(What needs to be done) In full and word for word, print the data below.

(Supplied entries)
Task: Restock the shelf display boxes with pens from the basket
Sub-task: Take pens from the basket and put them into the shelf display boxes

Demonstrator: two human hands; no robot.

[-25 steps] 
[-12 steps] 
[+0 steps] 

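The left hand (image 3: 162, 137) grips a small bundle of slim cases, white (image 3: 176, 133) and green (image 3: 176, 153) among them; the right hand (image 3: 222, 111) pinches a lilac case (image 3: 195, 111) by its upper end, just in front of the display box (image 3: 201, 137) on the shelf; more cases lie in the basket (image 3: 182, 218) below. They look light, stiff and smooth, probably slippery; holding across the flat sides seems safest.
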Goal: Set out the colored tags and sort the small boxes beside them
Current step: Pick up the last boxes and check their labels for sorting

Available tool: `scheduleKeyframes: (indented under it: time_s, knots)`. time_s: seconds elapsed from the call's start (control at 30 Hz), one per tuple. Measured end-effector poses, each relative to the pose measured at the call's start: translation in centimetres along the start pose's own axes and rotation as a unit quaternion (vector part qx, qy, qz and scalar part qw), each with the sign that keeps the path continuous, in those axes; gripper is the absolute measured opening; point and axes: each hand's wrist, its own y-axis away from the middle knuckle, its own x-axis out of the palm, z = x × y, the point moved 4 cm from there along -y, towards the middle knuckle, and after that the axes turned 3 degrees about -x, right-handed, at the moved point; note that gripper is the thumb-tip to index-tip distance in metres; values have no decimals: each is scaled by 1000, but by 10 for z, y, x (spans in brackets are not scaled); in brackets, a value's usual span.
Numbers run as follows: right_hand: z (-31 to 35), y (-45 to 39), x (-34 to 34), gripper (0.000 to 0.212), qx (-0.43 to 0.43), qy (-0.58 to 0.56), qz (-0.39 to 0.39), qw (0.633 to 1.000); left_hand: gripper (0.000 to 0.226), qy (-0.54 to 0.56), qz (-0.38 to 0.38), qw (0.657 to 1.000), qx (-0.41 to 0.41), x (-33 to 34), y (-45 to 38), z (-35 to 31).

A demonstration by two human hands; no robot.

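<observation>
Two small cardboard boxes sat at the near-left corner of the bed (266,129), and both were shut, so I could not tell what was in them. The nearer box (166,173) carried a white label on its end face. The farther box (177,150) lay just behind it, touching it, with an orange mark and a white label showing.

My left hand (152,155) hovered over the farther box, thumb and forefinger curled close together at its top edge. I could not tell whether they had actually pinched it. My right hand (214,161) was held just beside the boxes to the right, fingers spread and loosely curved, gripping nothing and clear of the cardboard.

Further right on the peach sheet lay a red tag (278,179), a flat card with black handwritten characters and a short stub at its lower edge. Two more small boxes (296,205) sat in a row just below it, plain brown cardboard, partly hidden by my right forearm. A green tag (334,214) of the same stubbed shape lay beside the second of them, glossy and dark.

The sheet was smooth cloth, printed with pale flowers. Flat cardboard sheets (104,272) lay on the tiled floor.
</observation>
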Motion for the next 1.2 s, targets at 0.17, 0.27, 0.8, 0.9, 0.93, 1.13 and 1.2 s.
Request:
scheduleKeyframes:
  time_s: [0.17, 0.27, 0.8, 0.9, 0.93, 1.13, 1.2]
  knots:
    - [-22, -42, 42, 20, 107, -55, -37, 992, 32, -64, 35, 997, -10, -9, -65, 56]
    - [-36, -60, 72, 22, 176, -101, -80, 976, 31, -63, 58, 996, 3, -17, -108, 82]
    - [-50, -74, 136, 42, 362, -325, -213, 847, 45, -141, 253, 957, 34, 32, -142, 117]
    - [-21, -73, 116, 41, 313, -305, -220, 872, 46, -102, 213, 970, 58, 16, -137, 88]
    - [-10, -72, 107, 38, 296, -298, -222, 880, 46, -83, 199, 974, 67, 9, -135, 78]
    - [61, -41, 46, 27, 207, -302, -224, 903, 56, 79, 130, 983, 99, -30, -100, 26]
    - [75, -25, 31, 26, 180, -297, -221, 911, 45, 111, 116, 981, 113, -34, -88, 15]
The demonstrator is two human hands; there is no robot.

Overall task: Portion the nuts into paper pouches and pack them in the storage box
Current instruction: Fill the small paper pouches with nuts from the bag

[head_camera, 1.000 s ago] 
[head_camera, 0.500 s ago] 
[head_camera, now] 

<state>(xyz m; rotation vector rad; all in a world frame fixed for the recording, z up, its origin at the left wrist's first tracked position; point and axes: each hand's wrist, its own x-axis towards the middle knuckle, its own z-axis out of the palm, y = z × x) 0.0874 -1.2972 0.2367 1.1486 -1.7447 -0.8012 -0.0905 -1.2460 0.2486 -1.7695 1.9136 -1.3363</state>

(Answer to the problem)
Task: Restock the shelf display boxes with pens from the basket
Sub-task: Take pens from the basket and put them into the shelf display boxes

Demonstrator: two human hands; no robot.

[-25 steps] 
[-12 steps] 
[+0 steps] 

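The left hand (image 3: 162, 137) grips a small bundle of slim cases, white (image 3: 176, 133) and green (image 3: 176, 153) among them; the right hand (image 3: 222, 111) pinches a lilac case (image 3: 195, 111) by its upper end, just in front of the display box (image 3: 201, 137) on the shelf; more cases lie in the basket (image 3: 182, 218) below. They look light, stiff and smooth, probably slippery; holding across the flat sides seems safest.
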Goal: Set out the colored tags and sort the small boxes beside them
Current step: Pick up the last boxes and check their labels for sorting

Available tool: `scheduleKeyframes: (indented under it: time_s, knots)`. time_s: seconds elapsed from the call's start (control at 30 Hz), one per tuple. Measured end-effector poses, each relative to the pose measured at the call's start: translation in centimetres along the start pose's own axes and rotation as a unit quaternion (vector part qx, qy, qz and scalar part qw), each with the sign that keeps the path continuous, in those axes; gripper is the absolute measured opening; point and axes: each hand's wrist, its own y-axis away from the middle knuckle, its own x-axis out of the palm, z = x × y, the point moved 4 cm from there along -y, towards the middle knuckle, and after that the axes turned 3 degrees about -x, right-handed, at the moved point; note that gripper is the thumb-tip to index-tip distance in metres; values have no decimals: each is scaled by 1000, but by 10 for z, y, x (spans in brackets are not scaled); in brackets, a value's usual span.
Numbers run as follows: right_hand: z (-31 to 35), y (-45 to 39), x (-34 to 34), gripper (0.000 to 0.212), qx (-0.43 to 0.43), qy (-0.58 to 0.56), qz (-0.39 to 0.39), qw (0.633 to 1.000); left_hand: gripper (0.000 to 0.226), qy (-0.54 to 0.56), qz (-0.38 to 0.38), qw (0.657 to 1.000), qx (-0.41 to 0.41), x (-33 to 34), y (-45 to 38), z (-35 to 31).

A demonstration by two human hands; no robot.

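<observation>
Two small cardboard boxes sat at the near-left corner of the bed (266,129), and both were shut, so I could not tell what was in them. The nearer box (166,173) carried a white label on its end face. The farther box (177,150) lay just behind it, touching it, with an orange mark and a white label showing.

My left hand (152,155) hovered over the farther box, thumb and forefinger curled close together at its top edge. I could not tell whether they had actually pinched it. My right hand (214,161) was held just beside the boxes to the right, fingers spread and loosely curved, gripping nothing and clear of the cardboard.

Further right on the peach sheet lay a red tag (278,179), a flat card with black handwritten characters and a short stub at its lower edge. Two more small boxes (296,205) sat in a row just below it, plain brown cardboard, partly hidden by my right forearm. A green tag (334,214) of the same stubbed shape lay beside the second of them, glossy and dark.

The sheet was smooth cloth, printed with pale flowers. Flat cardboard sheets (104,272) lay on the tiled floor.
</observation>
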Motion for the next 1.2 s, targets at 0.17, 0.27, 0.8, 0.9, 0.93, 1.13 and 1.2 s.
Request:
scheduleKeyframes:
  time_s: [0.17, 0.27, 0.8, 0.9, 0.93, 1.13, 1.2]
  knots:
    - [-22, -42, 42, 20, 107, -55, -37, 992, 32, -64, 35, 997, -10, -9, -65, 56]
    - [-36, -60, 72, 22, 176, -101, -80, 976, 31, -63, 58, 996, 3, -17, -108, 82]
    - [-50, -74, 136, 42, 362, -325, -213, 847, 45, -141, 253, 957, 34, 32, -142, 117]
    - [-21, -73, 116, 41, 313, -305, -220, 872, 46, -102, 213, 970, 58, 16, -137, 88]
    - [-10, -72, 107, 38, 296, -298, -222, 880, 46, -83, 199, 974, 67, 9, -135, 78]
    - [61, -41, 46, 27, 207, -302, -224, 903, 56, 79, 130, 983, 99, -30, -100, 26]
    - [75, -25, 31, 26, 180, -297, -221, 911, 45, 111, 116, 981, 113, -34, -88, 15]
The demonstrator is two human hands; there is no robot.

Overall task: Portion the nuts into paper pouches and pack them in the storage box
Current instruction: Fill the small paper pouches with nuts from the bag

[head_camera, 1.000 s ago] 
[head_camera, 0.500 s ago] 
[head_camera, now] 

<state>(xyz m; rotation vector rad; all in a world frame fixed for the recording, z up, its origin at the left wrist's first tracked position; point and axes: each hand's wrist, its own x-axis towards the middle knuckle, its own z-axis out of the palm, y = z × x) 0.0874 -1.2972 0.2367 1.1486 -1.7447 -0.8012 -0.0905 -1.2460 0.2486 -1.7695 1.9136 -1.3363</state>

The response to the exercise is now finished.